CLI usage is shown with --help
Usage: fzf-dclist [OPTIONS]
Options:
--docker-compose-path <DOCKER_COMPOSE_PATH>
path to the docker compose binary [default: docker-compose]
--fzf-path <FZF_PATH>
path to the fzf binary [default: fzf]
-c, --config-path <CONFIG_PATH>
path to a config file
-h, --help
Print help
-V, --version
Print version
By default, the CLI generates a open http://localhost:<port> command but sometimes we need to set a specialized command.

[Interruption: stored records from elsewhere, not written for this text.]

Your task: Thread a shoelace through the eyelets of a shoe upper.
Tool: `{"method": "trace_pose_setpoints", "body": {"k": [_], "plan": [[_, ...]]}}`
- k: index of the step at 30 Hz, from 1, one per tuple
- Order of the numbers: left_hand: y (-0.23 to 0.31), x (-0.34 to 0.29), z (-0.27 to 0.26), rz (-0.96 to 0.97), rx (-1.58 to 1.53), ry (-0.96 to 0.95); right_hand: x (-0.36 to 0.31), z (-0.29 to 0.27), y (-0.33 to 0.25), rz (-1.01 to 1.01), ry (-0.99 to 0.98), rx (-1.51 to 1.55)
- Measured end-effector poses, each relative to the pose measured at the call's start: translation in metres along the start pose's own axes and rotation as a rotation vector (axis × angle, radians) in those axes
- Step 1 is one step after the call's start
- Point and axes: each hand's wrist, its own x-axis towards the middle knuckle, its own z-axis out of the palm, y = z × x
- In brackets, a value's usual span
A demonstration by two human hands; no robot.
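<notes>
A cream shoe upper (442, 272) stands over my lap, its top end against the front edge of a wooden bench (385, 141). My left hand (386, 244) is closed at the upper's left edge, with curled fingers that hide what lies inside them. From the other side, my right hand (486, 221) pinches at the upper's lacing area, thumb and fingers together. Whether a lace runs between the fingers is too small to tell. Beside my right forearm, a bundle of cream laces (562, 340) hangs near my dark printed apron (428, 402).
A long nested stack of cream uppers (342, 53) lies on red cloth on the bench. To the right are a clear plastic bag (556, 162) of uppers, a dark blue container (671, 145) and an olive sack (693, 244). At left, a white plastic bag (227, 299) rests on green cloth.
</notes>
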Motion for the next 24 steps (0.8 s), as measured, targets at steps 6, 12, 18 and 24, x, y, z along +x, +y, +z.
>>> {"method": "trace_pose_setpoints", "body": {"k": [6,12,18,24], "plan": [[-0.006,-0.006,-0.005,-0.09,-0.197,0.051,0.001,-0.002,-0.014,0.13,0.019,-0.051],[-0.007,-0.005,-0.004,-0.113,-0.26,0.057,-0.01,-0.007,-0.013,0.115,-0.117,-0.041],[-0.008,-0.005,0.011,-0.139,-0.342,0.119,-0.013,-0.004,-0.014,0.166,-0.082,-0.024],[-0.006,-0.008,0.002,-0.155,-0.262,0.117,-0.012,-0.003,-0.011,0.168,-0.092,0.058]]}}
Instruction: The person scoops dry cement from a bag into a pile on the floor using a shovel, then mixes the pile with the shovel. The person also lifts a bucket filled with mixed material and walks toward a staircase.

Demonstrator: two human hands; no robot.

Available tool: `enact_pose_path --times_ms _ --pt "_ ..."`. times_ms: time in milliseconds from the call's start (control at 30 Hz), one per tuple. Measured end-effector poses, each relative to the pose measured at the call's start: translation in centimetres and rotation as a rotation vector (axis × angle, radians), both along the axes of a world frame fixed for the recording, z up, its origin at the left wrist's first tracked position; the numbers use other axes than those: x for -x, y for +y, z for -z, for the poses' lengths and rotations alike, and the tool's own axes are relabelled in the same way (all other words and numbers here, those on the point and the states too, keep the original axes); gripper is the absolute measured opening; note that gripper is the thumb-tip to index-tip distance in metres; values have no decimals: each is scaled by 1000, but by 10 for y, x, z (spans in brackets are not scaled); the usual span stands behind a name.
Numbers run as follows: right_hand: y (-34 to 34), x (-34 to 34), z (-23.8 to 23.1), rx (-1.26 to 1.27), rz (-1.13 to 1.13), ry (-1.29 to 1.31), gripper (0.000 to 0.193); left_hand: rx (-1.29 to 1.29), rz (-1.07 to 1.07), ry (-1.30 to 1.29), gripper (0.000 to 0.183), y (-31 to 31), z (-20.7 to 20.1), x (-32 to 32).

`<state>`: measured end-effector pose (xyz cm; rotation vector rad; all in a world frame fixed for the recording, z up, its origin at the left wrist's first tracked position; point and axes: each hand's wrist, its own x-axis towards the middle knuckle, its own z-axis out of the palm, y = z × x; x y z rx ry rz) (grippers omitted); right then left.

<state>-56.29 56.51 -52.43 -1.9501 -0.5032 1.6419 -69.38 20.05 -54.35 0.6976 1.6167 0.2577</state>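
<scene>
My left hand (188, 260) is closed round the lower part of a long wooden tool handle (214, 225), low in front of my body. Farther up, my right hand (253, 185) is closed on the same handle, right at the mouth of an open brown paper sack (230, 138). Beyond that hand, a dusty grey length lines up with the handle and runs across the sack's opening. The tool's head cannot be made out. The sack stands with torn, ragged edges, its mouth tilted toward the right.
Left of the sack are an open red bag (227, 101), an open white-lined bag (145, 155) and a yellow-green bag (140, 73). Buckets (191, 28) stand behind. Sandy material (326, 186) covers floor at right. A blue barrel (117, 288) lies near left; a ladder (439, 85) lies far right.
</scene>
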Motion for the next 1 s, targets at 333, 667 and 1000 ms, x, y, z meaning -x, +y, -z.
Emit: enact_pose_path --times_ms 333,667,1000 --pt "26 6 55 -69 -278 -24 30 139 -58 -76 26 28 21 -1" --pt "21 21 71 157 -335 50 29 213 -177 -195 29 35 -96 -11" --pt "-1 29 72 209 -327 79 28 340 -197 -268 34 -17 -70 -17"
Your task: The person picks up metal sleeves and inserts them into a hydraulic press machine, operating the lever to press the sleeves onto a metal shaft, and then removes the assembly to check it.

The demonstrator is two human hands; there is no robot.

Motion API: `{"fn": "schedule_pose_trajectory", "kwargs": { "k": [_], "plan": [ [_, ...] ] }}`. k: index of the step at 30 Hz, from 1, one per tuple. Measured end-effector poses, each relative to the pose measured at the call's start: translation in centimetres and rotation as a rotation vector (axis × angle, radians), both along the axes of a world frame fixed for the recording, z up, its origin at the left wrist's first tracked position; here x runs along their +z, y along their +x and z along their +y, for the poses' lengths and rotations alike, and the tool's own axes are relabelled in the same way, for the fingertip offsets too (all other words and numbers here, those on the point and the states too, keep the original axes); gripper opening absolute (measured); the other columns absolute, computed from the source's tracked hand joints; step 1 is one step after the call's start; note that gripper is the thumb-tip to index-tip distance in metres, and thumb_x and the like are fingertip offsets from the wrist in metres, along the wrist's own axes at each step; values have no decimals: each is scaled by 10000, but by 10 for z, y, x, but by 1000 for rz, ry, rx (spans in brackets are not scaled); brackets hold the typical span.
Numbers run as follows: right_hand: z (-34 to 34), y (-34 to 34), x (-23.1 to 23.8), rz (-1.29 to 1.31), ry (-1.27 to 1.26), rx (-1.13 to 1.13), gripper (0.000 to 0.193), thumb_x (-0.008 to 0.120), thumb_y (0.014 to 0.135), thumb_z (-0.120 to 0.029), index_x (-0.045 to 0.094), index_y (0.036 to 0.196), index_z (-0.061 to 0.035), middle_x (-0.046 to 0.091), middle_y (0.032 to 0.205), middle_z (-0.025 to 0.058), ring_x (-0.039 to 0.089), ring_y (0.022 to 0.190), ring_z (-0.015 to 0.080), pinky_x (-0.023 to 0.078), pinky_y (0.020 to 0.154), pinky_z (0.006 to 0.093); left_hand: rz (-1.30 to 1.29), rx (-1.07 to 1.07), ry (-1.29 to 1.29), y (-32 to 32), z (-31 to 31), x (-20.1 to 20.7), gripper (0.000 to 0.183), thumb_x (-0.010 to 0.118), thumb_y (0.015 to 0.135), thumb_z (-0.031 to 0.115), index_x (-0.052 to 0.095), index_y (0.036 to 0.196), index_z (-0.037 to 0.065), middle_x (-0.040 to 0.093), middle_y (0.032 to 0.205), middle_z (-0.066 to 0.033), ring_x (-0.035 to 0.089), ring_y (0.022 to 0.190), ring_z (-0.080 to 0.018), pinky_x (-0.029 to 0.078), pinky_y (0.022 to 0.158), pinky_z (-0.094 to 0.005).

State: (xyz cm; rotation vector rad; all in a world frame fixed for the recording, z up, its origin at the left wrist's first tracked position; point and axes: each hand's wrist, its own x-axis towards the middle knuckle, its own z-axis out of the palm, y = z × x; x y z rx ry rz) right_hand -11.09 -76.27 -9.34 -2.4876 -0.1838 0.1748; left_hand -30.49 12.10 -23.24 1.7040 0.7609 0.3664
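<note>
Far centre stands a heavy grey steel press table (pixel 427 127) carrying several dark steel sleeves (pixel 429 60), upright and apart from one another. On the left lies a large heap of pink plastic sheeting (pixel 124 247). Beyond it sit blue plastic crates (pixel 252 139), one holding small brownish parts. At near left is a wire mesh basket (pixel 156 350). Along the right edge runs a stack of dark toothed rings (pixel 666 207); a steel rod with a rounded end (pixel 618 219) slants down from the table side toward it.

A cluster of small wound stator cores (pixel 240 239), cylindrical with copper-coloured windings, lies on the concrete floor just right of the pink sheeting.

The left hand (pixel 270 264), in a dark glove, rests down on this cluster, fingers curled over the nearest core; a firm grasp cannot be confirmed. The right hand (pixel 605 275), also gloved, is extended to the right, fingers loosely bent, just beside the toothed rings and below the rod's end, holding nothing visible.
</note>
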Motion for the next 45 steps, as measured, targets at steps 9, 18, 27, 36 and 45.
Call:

For such usecases, a TOML config file can be given when running the program.
Below the format of the file:
# file:config.toml
# available variable are:
# - {{exposed_port}}: the docker-compose service port exposed to the host
# default command to use if nothing else matches
command = "open http://localhost:{{exposed_port}}"
# command to use for all my-service services if nothing more specific matches
[services.my-service]
command = "my-specific-command localhost {{exposed_port}}"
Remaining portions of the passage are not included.